What is needed
Copy each line below containing "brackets".

[Opening Records provided section]

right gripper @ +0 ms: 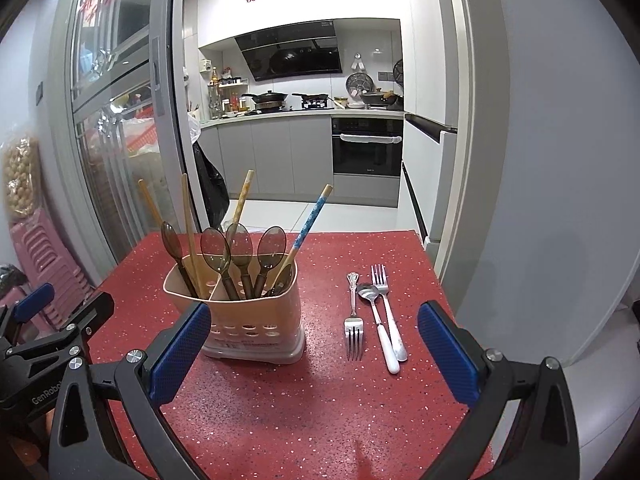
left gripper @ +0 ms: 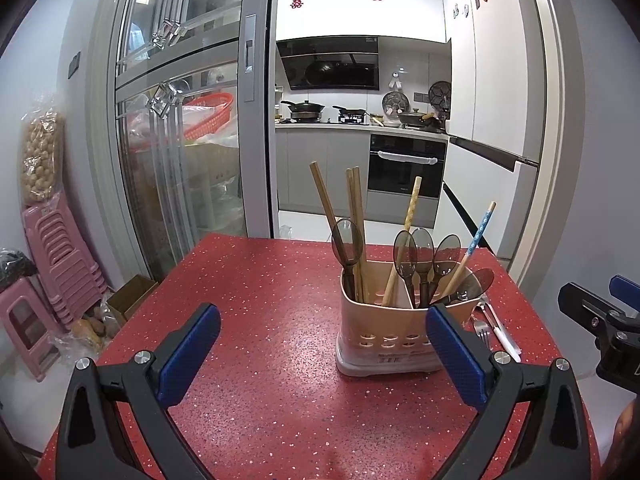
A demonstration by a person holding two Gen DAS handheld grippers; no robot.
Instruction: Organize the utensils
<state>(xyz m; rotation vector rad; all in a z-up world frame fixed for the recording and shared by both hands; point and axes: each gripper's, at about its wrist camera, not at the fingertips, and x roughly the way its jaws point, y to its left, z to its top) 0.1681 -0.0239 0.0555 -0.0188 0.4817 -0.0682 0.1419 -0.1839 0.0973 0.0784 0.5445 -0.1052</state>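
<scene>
A beige two-compartment utensil holder (left gripper: 384, 344) (right gripper: 256, 332) stands on the red speckled table (left gripper: 260, 320) (right gripper: 320, 400). It holds several wooden chopsticks (left gripper: 356, 216), a blue patterned chopstick (right gripper: 310, 220) and several smoky plastic spoons (right gripper: 240, 246). On the table right of it lie a fork (right gripper: 353, 320), a white-handled spoon (right gripper: 378, 322) and a second fork (right gripper: 388, 312). My left gripper (left gripper: 324, 360) is open and empty, just short of the holder. My right gripper (right gripper: 316, 354) is open and empty, between the holder and the cutlery.
Pink stools (left gripper: 52, 264) are stacked on the floor left of the table. A glass sliding door (left gripper: 180, 120) stands behind the table, with the kitchen and oven (left gripper: 406, 168) beyond. The table's right edge (right gripper: 444, 292) is close to the cutlery.
</scene>
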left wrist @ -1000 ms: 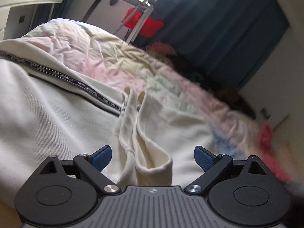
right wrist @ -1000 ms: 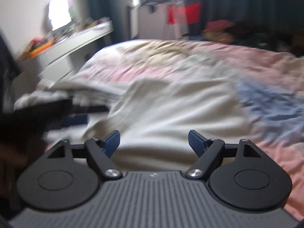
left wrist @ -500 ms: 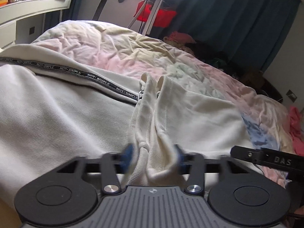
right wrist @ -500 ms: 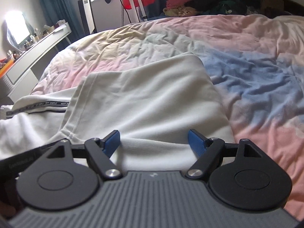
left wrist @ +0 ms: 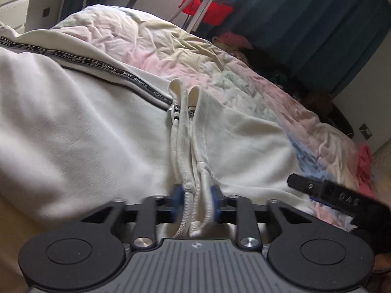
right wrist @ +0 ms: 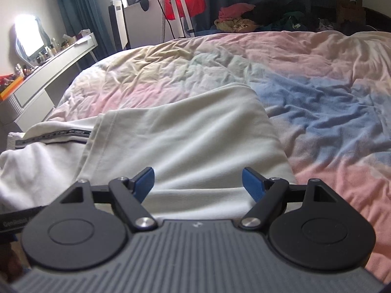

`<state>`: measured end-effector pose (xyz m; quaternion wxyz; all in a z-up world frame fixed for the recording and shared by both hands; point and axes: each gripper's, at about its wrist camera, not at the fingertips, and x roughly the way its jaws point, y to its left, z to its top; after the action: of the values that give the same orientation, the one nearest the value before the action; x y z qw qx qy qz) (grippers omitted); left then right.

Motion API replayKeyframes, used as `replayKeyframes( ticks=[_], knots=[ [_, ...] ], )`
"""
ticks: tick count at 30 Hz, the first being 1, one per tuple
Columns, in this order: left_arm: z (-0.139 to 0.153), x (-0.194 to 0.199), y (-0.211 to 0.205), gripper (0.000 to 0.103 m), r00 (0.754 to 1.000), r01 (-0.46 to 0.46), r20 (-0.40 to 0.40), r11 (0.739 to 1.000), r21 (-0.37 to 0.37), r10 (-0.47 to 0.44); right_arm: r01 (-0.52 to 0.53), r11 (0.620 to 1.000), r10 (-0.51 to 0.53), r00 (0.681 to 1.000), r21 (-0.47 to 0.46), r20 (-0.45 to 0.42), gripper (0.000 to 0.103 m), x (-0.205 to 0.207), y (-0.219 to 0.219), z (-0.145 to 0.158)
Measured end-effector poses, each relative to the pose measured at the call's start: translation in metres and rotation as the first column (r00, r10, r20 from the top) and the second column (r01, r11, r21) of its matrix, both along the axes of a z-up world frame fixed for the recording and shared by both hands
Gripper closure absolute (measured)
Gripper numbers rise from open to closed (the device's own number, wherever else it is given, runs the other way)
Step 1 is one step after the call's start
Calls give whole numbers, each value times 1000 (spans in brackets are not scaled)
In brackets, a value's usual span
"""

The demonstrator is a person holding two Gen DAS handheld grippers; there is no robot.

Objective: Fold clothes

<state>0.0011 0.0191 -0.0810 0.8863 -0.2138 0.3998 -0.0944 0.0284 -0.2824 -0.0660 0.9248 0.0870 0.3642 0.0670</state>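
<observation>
Left gripper (left wrist: 194,201): seen at 6 o'clock in the left wrist view; its blue pads are drawn in narrow around a bunch of cream fabric and two drawstrings. The jaws have just been opening a little after a tighter squeeze. The cloth is between them, and the pads appear to press on its sides.
Drawstrings (left wrist: 185,188): two white cords are run from the metal-tipped eyelets at 12 o'clock of the pads, down between the pads and over the gripper body.
Right gripper (right wrist: 198,182): seen at 6 o'clock in the right wrist view; its jaws are held wide, with the hem of the garment lying below and between them. No cloth is pinched by either pad.
Cream garment (right wrist: 185,144): a pale sweatshirt-like piece is spread flat on the bed, directly ahead of both grippers. Its body is stretched from 6 o'clock toward 12 o'clock in the right wrist view, and a folded layer is seen at 9 o'clock.
Black printed tape (left wrist: 97,63): a lettered band is laid along the garment from 9 o'clock toward the centre in the left wrist view.
Bedspread (right wrist: 317,92): a crumpled cover in pink, blue and yellow patches is seen under the garment, filling 1 to 4 o'clock.
Dressing table (right wrist: 48,68): a white table crowded with small bottles is placed at 9 o'clock, beside the bed.
Clothes heap (right wrist: 234,17): mixed garments are piled past the bed at 12 o'clock, before dark curtains.
</observation>
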Motion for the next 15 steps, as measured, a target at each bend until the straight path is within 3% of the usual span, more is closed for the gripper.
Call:
replayKeyframes(
  ticks=[3,4,7,12,15],
  knots=[
    [7,15,10,22,1000,-12,-1,999,-36,12,6,1000,-6,1000,-2,9,23,1,-3,1],
    [10,24,12,20,1000,-23,7,999,-25,23,12,1000,-12,1000,3,11,23,2,-5,1],
    [11,61,16,19,999,-36,8,999,9,36,26,999,-26,1000,28,16,23,5,-10,1],
    [-2,117,6,23,999,3,37,1000,5,-3,53,998,-53,999,24,6,23,15,-13,-6],
    [-7,143,-13,35,1000,15,17,992,126,-18,64,998,-64,998,29,-5,23,19,-15,-11]
  ],
)
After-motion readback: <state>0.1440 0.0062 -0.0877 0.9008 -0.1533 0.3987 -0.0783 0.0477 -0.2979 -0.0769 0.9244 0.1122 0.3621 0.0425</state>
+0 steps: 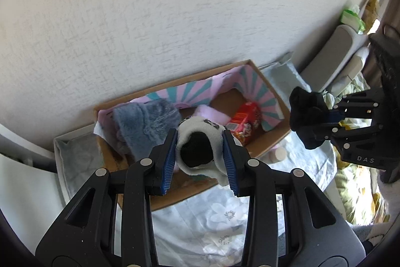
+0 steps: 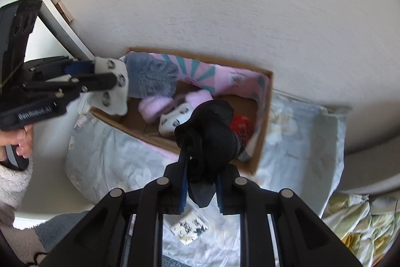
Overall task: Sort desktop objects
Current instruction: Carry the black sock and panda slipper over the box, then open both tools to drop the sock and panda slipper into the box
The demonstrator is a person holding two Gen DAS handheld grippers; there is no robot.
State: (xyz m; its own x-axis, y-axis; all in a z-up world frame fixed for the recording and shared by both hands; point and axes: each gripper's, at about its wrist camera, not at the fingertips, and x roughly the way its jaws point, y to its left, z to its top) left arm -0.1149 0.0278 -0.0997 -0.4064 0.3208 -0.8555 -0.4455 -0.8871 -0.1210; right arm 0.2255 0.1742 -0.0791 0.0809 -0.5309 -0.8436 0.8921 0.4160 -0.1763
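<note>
**Two socks held above the cardboard box**

We take the cardboard box (image 1: 265,142) as our landmark. At its left end lies a grey-blue fluffy cloth (image 1: 146,125). Above the box's near left side, our left gripper (image 1: 200,157) has its jaws pinching a white sock with dark prints (image 1: 200,131). In the middle of the box we see pink fluffy socks (image 2: 155,105) and a second white printed sock (image 2: 175,118); toward its right end, a red packet (image 1: 246,121). Right of the box, our right gripper (image 2: 201,188) has its jaws clamped on a bunched black sock (image 2: 212,137). The box rests on a pale floral cloth (image 1: 200,222).
</note>
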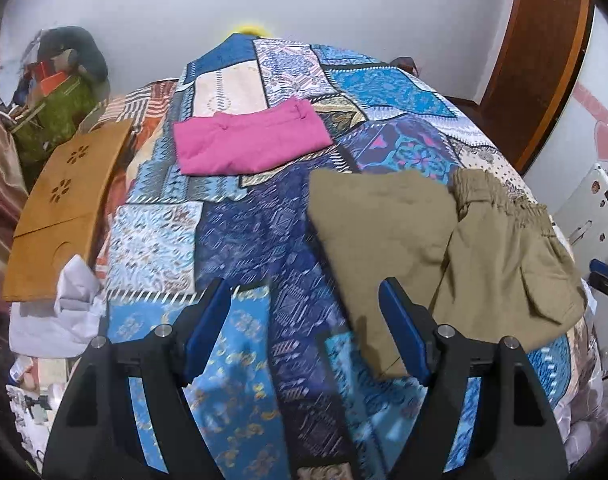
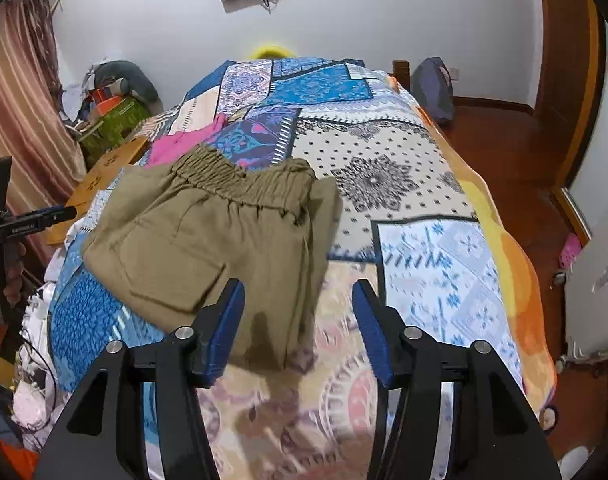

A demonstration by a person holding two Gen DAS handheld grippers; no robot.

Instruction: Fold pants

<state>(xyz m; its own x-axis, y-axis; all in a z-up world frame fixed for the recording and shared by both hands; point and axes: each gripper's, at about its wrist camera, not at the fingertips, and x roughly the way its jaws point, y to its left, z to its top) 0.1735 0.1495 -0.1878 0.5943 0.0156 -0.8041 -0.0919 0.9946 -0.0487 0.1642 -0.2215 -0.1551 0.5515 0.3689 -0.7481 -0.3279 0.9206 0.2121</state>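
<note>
Left wrist view: left gripper (image 1: 304, 328) spread wide, empty, above the patchwork bedspread (image 1: 239, 240); folded khaki pants (image 1: 444, 248) lie just right of it, folded pink pants (image 1: 251, 140) farther back. Right wrist view: right gripper (image 2: 297, 322) released, pads clear, khaki pants (image 2: 223, 240) flat below.

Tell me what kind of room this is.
Most likely a bedroom in a home: a bed under a patchwork bedspread fills the view, folded khaki pants and pink pants lie on it, and a striped curtain hangs beside a wooden door.
</note>
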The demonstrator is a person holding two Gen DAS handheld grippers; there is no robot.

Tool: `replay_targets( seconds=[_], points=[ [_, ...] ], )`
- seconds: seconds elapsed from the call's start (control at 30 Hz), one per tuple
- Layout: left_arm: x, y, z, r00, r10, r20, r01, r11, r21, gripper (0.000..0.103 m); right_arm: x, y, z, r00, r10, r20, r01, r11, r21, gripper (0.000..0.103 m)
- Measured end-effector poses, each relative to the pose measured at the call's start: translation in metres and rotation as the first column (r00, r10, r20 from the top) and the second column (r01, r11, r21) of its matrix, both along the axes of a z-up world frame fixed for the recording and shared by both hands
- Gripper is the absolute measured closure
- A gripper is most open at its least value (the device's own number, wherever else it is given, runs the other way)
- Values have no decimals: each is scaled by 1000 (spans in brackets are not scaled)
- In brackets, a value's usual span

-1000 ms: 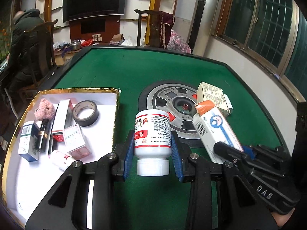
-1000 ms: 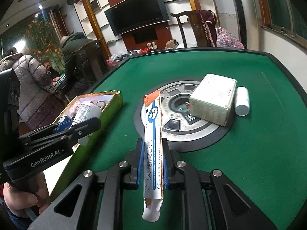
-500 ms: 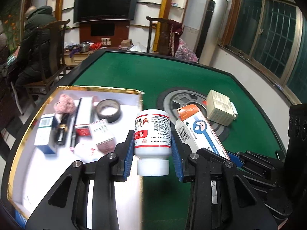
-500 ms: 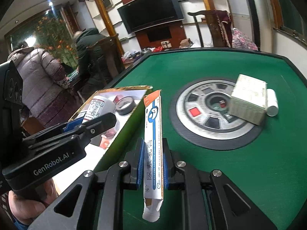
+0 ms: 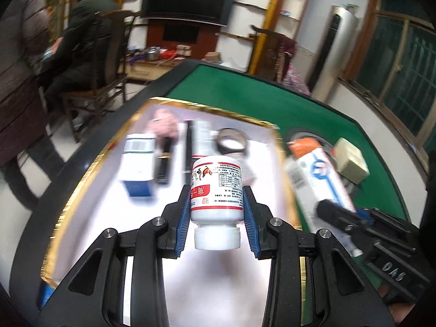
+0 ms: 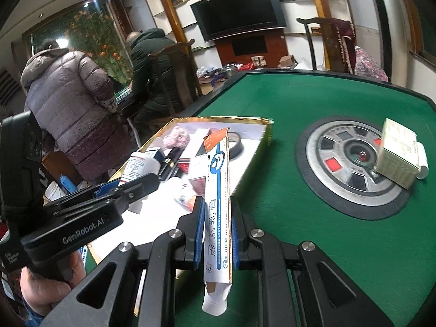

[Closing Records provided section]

Solution below
Calls give whole numbers, each value times 1000 (spans in brackets are not scaled)
In brackets, a value's usual span
- Values have no decimals: each is scaled by 1000 (spans in brackets are not scaled)
- In brackets, a value's usual span

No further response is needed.